The Vina AB Amontillado can be consumed by itself yet for Halloween, we found that a Butterfinger pairs nicely, with the peanuts complementing the dried fruits and nuts. However, this wine's best usage is an ingredient in cocktails with many offered by a quick search online. It appears the Gin is the most popular companion with my favorite becoming a version of the Tuxedo. The base is 1.5 ounces of London dry gin and 1 oz of Vina AB, then .5 oz of Lusardo Maraschino, three dashes of orange bitters, and one dash of absinthe. Not having any Lusardo or absinthe on hand I replaced these with Monarch Bitters - using Pistachio Cherry Syrup and Cayenne Ginger bitters. A rather delicious cocktail.
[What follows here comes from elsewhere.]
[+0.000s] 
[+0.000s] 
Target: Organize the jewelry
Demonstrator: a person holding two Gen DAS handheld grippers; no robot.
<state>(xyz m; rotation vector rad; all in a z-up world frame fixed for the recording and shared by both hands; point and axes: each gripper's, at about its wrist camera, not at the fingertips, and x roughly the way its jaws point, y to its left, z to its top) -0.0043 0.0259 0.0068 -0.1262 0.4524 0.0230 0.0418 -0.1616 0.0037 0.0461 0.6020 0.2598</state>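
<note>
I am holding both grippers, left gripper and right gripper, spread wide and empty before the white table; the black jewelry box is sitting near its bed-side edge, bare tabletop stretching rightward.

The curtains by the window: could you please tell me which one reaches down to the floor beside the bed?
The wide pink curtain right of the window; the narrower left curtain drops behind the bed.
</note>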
Noé VORS Pedro Ximenez ($49.99)
Dessert in a bottle. The PX grapes were fermented and fortified in the Nectar Solera system where the grapes were fermented to 7% and then fortified to 15%. After eight years of aging, the wine enters the Noé Solera system for 30 years. This results in a complex and textured wine, sweet figs and lifting acidity. If you care to pair with candy, try a Twizzlers - but this is a fantastic wine solo.
Disclosure: We received samples from González Byass in order to share our opinion about their products, but this isn’t a sponsored post.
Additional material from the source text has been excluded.